До обобщений, впрочем, я дошла гораздо позже. До каждого обобщения доходят, топча свои собственные следы.
А тогда я увидела тебя в самый последний момент. Уже было слишком поздно притворяться, что не вижу. Ты шёл с незрелой седоволосой кошечкой. (Кошки с цветом волос под седину заполняют в природе нишу, возникающую из-за действительно седых женщин с волосами, покрашенными в рыжий цвет). Кошка висела на твоей руке, модно дёргалась и демонстрировала близость. В декольте у кошки, переходившем все мыслимые границы, кипел бюст. Благодаря ложбинке, которая образуется между полушариями, такое декольте производит впечатление, будто кто-то голый повернулся к тебе задом.
Словом, кошка была чертовская. А ведь известно, что чем кошка более чертовская, тем глупее выглядит обвешанный ею и застигнутый врасплох. Поэтому, когда наши взгляды встретились, на твоём лице появилось обычное в таких случаях выражение: мешанина из злости к кошке, ярости ко мне и удовлетворённости собой.
У меня было три возможных варианта действий:
а) ударить кошку по голове только что купленной копчёной скумбрией, а затем разразиться плачем,
б) холодно кивнуть и с безразличным видом пройти мимо,
в) подойти к вам с так называемой естественной улыбкой.
Надо ли говорить, что самым близким моему сердцу, самым искренним и самым правильным было бы действие «а», со скумбрией и плачем. О, но такие вещи ведь не для меня. Ты меня знаешь. Ясное дело, что я выбрала вариант «в».
— Как дела, — жизнерадостно сказала я, — представь меня своей спутнице.
Кошка протянула мне мокрую лапу и что-то мяукнула.
— А вы в какую сторону? — прощебетала я, словно бы не знала, что на маёвку в Лазенки.
— В противоположную, — ответил бы ты, если б был откровенен. К счастью, для каждого из нас это был неподходящий момент для откровений.

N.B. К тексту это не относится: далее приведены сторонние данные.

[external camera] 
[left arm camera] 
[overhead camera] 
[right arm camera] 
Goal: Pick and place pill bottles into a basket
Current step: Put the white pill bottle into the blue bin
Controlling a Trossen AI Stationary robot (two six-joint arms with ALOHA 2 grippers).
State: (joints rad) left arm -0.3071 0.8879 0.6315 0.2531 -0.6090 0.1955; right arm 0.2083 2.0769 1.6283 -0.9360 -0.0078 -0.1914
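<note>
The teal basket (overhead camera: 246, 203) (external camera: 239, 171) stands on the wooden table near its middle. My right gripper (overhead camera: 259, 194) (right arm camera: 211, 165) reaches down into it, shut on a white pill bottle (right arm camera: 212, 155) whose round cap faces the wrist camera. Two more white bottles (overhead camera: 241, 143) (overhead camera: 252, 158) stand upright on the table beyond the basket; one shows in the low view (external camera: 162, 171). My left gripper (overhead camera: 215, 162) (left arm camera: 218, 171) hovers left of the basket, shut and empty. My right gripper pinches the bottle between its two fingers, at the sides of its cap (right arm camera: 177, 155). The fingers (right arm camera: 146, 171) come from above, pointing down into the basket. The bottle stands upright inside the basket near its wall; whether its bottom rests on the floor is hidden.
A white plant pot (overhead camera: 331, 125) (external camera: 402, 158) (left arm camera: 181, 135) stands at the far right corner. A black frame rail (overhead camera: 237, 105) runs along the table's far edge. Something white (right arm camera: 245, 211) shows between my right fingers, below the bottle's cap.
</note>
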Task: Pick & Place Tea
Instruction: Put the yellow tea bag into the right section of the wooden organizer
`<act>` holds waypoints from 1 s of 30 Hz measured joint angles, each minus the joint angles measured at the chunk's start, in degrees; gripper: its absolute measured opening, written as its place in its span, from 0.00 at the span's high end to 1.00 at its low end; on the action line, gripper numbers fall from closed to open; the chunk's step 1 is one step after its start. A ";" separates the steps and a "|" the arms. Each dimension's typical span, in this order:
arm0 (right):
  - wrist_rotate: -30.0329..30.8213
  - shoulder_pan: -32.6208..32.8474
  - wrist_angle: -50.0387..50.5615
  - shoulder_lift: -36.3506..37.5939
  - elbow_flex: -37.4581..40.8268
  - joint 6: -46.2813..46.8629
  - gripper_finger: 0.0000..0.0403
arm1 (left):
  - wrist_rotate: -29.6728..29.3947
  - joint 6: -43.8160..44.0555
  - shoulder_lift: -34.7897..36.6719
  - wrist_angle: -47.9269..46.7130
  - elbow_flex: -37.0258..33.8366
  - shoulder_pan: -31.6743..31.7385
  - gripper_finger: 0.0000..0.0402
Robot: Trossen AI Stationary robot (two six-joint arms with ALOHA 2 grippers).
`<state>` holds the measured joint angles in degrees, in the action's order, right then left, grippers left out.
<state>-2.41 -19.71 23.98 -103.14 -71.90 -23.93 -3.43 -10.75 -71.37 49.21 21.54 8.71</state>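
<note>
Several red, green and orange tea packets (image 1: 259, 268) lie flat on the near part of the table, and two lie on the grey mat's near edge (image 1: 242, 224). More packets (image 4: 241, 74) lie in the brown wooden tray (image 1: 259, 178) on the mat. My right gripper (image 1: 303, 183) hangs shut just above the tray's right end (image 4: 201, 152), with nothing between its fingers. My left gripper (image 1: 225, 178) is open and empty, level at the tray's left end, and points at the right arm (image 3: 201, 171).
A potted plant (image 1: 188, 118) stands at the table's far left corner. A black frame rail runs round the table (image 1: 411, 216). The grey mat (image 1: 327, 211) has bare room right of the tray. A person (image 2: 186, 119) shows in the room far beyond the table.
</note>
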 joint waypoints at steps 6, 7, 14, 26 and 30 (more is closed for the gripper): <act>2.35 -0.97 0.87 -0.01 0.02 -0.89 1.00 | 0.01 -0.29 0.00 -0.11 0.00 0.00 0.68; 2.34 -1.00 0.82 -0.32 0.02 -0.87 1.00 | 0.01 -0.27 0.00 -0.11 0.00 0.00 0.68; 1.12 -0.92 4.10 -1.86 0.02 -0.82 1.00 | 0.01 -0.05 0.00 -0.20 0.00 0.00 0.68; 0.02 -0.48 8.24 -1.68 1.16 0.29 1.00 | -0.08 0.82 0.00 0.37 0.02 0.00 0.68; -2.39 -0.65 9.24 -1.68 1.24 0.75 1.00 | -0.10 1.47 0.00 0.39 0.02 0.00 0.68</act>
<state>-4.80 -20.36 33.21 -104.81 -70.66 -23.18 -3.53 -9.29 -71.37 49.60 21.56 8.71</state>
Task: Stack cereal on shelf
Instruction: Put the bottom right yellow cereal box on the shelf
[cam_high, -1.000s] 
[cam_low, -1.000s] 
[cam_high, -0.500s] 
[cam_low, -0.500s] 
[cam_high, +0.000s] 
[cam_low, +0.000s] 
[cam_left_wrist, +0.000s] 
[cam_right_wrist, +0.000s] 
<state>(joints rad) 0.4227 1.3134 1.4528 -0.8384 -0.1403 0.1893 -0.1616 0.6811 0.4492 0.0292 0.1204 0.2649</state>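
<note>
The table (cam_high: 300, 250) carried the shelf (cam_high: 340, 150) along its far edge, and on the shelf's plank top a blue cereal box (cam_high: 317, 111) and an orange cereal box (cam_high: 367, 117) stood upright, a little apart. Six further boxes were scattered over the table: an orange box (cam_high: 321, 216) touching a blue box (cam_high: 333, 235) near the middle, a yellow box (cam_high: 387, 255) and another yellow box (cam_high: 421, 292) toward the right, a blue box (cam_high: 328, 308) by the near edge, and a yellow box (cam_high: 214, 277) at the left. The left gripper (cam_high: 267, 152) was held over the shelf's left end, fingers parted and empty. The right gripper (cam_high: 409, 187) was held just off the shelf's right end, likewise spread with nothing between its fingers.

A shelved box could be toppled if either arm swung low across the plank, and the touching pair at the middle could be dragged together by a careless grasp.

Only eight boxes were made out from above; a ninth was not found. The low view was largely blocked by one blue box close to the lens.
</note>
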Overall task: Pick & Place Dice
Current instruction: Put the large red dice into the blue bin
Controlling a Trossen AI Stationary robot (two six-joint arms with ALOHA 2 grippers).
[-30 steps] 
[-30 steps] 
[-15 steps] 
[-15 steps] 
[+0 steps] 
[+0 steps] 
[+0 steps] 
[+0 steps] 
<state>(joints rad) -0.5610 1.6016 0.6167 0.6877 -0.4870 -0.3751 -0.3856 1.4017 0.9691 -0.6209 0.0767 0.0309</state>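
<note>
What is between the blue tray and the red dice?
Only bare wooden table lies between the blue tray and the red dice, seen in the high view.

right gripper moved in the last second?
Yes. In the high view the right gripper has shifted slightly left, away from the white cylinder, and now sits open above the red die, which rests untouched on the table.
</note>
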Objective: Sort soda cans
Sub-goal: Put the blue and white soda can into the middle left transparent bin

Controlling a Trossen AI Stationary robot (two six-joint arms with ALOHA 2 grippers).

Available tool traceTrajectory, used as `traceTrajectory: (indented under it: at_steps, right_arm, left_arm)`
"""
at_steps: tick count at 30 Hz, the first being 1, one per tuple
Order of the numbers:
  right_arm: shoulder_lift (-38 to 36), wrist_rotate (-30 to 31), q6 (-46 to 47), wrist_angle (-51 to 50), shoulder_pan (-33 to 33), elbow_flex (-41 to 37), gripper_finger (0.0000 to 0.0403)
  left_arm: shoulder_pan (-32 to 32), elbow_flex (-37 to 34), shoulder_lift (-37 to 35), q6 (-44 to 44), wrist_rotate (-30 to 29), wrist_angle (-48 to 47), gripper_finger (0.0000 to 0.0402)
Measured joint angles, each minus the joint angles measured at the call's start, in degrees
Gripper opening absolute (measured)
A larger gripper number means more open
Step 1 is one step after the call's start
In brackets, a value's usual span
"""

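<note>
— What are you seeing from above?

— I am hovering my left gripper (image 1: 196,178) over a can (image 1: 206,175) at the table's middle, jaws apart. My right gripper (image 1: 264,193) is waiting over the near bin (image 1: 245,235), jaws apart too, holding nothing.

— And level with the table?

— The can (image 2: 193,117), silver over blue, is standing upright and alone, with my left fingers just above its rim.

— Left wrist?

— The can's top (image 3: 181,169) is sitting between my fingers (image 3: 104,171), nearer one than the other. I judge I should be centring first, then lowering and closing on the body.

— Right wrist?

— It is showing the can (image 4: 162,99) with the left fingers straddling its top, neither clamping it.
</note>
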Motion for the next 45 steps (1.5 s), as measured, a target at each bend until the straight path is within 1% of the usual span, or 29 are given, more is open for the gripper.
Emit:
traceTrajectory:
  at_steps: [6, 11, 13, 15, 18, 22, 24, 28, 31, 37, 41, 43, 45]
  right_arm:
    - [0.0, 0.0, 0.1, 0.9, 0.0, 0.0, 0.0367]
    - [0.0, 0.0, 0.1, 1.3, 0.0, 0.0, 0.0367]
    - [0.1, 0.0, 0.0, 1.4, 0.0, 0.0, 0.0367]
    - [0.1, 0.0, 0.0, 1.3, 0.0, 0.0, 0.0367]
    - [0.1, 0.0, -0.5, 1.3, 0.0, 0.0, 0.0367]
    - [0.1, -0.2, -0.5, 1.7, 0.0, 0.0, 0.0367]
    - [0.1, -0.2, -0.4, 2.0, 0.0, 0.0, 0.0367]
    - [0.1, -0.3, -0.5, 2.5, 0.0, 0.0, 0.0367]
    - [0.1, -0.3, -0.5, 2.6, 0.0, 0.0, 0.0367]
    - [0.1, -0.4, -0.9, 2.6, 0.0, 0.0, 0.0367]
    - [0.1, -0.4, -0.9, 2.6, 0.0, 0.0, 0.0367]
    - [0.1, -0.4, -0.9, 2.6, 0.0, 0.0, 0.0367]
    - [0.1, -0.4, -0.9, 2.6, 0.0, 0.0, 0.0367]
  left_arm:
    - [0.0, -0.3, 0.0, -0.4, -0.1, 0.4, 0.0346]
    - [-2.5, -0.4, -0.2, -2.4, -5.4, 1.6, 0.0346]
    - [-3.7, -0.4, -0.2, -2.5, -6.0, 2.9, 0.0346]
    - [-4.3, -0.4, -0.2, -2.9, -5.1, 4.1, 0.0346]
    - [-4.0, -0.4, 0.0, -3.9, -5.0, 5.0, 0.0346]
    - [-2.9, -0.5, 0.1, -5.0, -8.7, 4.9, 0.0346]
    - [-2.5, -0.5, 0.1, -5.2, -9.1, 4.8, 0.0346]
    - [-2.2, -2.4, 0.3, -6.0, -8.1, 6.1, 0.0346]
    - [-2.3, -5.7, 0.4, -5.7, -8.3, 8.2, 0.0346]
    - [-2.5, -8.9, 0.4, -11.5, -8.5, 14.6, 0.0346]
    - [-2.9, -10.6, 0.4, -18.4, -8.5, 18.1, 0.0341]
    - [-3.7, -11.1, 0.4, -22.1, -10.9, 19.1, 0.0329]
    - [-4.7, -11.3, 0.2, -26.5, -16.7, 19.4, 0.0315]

Слово за слово (мы с тобою ворковали как голубки, а кошка насупилась и молчала), и я предложила вас чуточку проводить. По дороге я произнесла монолог на тему прекрасного кошкиного платья, и хоть последний бы дурак сообразил, что происходило оно из обычного магазина женской одежды, я выразила свою радость, что в наших комиссионках можно достать столь изящные и оригинальные вещи.
— Нет никакого смысла тратить валюту в Париже, — восхищалась я, бросая на тебя циничные взгляды.
Палку я постаралась не перегибать. Уже несколько минут спустя я распрощалась с ними, выразив надежду продолжить то, что я бесстыдно назвала «столь приятным знакомством». И одиноко побрела за брынзой, давясь по пути твердеющими в горле слезами.
Потом уже, когда мы с тобой встретились один на один, у меня снова было три возможных варианта действий:
а) разбить у твоих ног вазу за 275 злотых, а затем разразиться плачем,
б) сидеть с каменным лицом в ожидании объяснений,
в) не придавать случившемуся никакого значения.
Надо ли говорить, что самым близким моему сердцу, самым искренним и самым правильным было бы действие «а». О, но ведь такие вещи не для меня. Ты меня знаешь. Ясное дело, что я выбрала вариант «в».
— Красивая девушка, — сказала я безмятежно, — и при этом очень симпатичная. И, по-видимому, неглупая. Во всяком случае, она производит такое впечатление.
Я говорила это, а у самой перед глазами стояла её наглая и тупая физиономия. Ты взглянул на меня и улыбнулся.
— Знаешь, что я тебе скажу? Ты умная женщина.
Да. Я умная женщина. Всякий раз, когда я делаю что-то бесконечно бессмысленное против самой себя, я слышу эту формулировку.
Всякий раз, когда кто-то лишает меня моих прав, а я с улыбкой соглашаюсь на это, меня хвалят: «Ты умная женщина».
Ещё никогда мне не приходилось слышать это определение в приятных для меня обстоятельствах.
Я очень серьёзно задумываюсь, не должна ли я, наконец, немного поглупеть.